Neurophysiology.
You're being born with all your neurons in place and you can't have more. Ever since there are 2 parallel processes: a) neurons build connections like crazy and b) neurons die out one by one and faster with time. When they build connections, you get level-ups in thinking/learning and creativity. But when a neuron dies, all its connections die with it and you loose [part of] your wits.
When you're young, you have enough neurons to build connections faster than loose them. When you're getting older, the processes of building up and dying out are balanced. Next there is an inevitable decline causing you to forget what you once knew and making your thinking sort of rigid and new ideas harder to understand (if at all). Next you're either dead for whatever reason or still alive but hardly smarter than a potato.
If you're able to live up to 200, you're simply likely to be unconscious for the last 30 years or so, and also on an artificial respiratory for the last 10 years.

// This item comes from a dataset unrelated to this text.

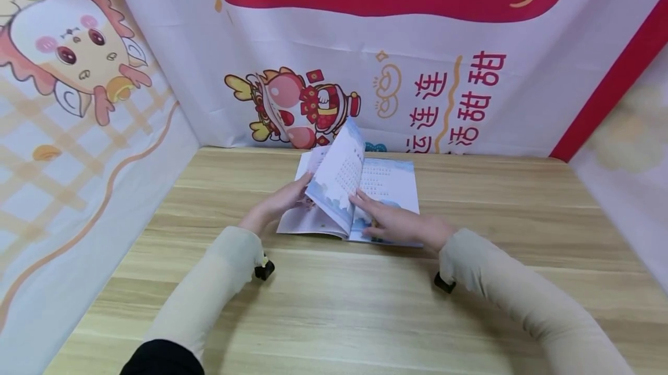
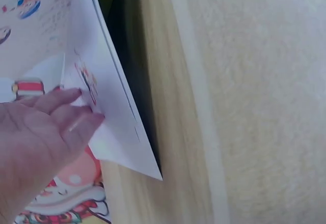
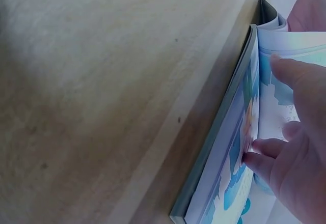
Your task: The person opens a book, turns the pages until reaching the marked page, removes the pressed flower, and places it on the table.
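A: Head view?
B: An open booklet (image 1: 360, 195) lies far-centre on the wooden table (image 1: 334, 305). The left hand (image 1: 279, 204) lifts a raised page (image 1: 336, 181), fingers hidden behind it. The right hand (image 1: 399, 221) rests flat, fingers straight, on the right page.

A: Left wrist view?
B: Blurred; fingertips (image 2: 76, 112) press the page's underside, uncurled. Print illegible.

A: Right wrist view?
B: Fingers (image 3: 293, 81) touch the page edges, loosely bent; the booklet's near corner is cut off.
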The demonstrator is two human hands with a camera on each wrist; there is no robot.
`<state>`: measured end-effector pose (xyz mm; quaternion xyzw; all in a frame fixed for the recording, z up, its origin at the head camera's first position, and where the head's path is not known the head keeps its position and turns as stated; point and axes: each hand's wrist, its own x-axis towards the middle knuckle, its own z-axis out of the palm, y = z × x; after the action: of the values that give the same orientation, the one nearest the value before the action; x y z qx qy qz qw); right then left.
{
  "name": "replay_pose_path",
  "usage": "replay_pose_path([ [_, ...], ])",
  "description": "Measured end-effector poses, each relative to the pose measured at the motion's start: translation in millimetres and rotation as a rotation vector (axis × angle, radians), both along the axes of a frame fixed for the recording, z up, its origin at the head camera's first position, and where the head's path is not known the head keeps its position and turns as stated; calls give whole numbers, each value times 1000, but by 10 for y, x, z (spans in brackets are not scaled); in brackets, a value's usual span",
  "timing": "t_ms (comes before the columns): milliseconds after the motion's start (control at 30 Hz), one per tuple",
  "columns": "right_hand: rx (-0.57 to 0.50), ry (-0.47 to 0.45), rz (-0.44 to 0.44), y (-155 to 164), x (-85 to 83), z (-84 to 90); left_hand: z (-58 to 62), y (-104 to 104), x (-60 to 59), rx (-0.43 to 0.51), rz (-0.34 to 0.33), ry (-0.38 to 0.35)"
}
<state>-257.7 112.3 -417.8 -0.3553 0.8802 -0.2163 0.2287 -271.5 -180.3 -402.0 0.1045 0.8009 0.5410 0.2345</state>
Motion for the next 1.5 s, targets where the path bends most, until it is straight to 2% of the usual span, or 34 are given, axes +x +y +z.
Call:
replay_pose_path([
  [100, 45, 5, -7, -17, 18, -17, -2, -37, -17, 106, 51, -95],
  [200, 84, 26, -7, -31, 33, -34, 3, -66, -25, 139, 62, -134],
  [400, 104, 74, -11, -55, 43, -60, 29, -90, -47, 42, 94, -136],
  [533, 114, 84, -19, -77, 49, -59, -22, -68, -63, -31, 138, -40],
  [567, 119, 88, -20, -82, 52, -58, -43, -51, -63, -60, 150, 6],
  [700, 130, 109, -12, -103, 68, -61, -93, 67, -13, -305, 203, 218],
  [767, 134, 117, -8, -109, 73, -62, -111, 148, 6, -436, 181, 324],
  [867, 135, 122, -9, -112, 77, -60, -104, 255, 32, -587, 119, 431],
  [933, 132, 124, -9, -111, 78, -57, -92, 299, 45, -672, 82, 467],
  [1167, 135, 137, -12, -116, 83, -58, -79, 319, 61, -948, -29, 518],
  [1267, 129, 136, -14, -117, 92, -54, -98, 317, 69, -1007, -56, 531],
  [1367, 129, 136, -5, -110, 98, -55, -130, 324, 75, -1028, -72, 534],
  [1500, 129, 131, 5, -61, 95, -53, -155, 367, 91, -963, -109, 519],
])
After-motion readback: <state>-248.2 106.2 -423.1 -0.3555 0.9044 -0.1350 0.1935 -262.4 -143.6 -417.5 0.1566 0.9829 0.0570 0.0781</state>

Someone beat me to the Bond joke.
I expect to die, yes. I do not believe that technology will advance far enough within my lifetime to enable functional immortality. Ray Kurzweil does not expect to die, but I think he's being a little too optimistic. I believe the technology is certainly possible, but it will not be achieved within the next hundred years or so. So maybe not immortality for us, but for our grandchildren or great-grandchildren. That raises the question of whether it's even a good idea.
It just occurred to me that besides cryonics or regenerative medicine, another kind of "immortality" could stem from mind uploading. But I don't know if that fits your definition, and mental uploading technology probably won't be developed within the next hundred years either.
I have no doubt that cryonics is a real tool in the toolkit. Its weakness is not the laws of physics, but the fallibility of human organisations.
Being frozen... that's no life. Could be good for one way time travel though. Close your eyes and open them in the next millennium with no chance to return. Similarly to how you travel from evening to morning every night... okay, every night when you don't have a party. But do you actually live between you fall asleep and you wake up? Hours elapse and you don't (or hardly) recall anything.cryonics
Hayflick limit is something you can't deal with so far.regenerative medicine
It would come handy to first find out what precisely mind is. Currently the best theory I'm aware of is that it is the system of individual's neural connections, which is dynamic with [tens of] thousands of them being created and destroyed every moment. If true, there are a few problems with uploading:mind uploading
Seriously. Do you think it is possible, within your own timeframe, to live indefinitely? Cryonics, maybe, or regenerative medicine?
If you're going to say yes because you believe in an afterlife, don't. It isn't death in any meaningful fashion to outlive your body.
Then we need to learn how to prevent neurons from dying (or even better to recreate them to treat consequences of cerebral hemorrhage to start with). Will come handy even today to improve elders quality of life for instance.That wouldn't fit my definition of living. Sure, you would be a functioning organism, but your identity and consciousness would be erased.
Why? Do you expect civilization to crumble sometime in the next few hundred years?I have no doubt that cryonics is a real tool in the toolkit. Its weakness is not the laws of physics, but the fallibility of human organisations.
Why? Do you expect civilization to crumble sometime in the next few hundred years?
Being frozen... that's no life. Could be good for one way time travel though. Close your eyes and open them in the next millennium with no chance to return. Similarly to how you travel from evening to morning every night... okay, every night when you don't have a party. But do you actually live between you fall asleep and you wake up? Hours elapse and you don't (or hardly) recall anything.
Hayflick limit is something you can't deal with so far.
That's even with tissues which can regenerate relatively easily, like skin for instance.
It would come handy to first find out what precisely mind is. Currently the best theory I'm aware of is that it is the system of individual's neural connections, which is dynamic with [tens of] thousands of them being created and destroyed every moment. If true, there are a few problems with uploading:
Problem: There's nothing to copy because it's changing constantly in a kaleidoscopic fashion - simply not stable enough to map.
Solution: Subject can be frozen to stop any brain activity to map the pattern of the neural connections. (Needless to say that there is currently no technology to map the neural net even if frozen, let alone keep the brain intact in the process).
Problem: OK, we have the neural map. Where do we upload it to? Computer won't do because it is a stable system of connections. To emulate brain activity in a computer we'll need to assign some army of men with solders to tinker the contacts all the time, otherwise you will keep thinking one thought with no development, and will never have any new idea, which is boring.
Solution: -
Problem: OK, we made your neural map and dumped it somewhere vivid enough to count for a living being. But here's what: it's the mental copy, not the original. The original is still frozen in the cryocamera where we were mapping the neural system and hopefully did not suffer any alterations of its condition. The copy will have a long and happy life, but the original's condition is what it was (if everything went fine) and is going to die as soon as it's naturally scheduled to.
Solution: -
I think those frozen people are dead.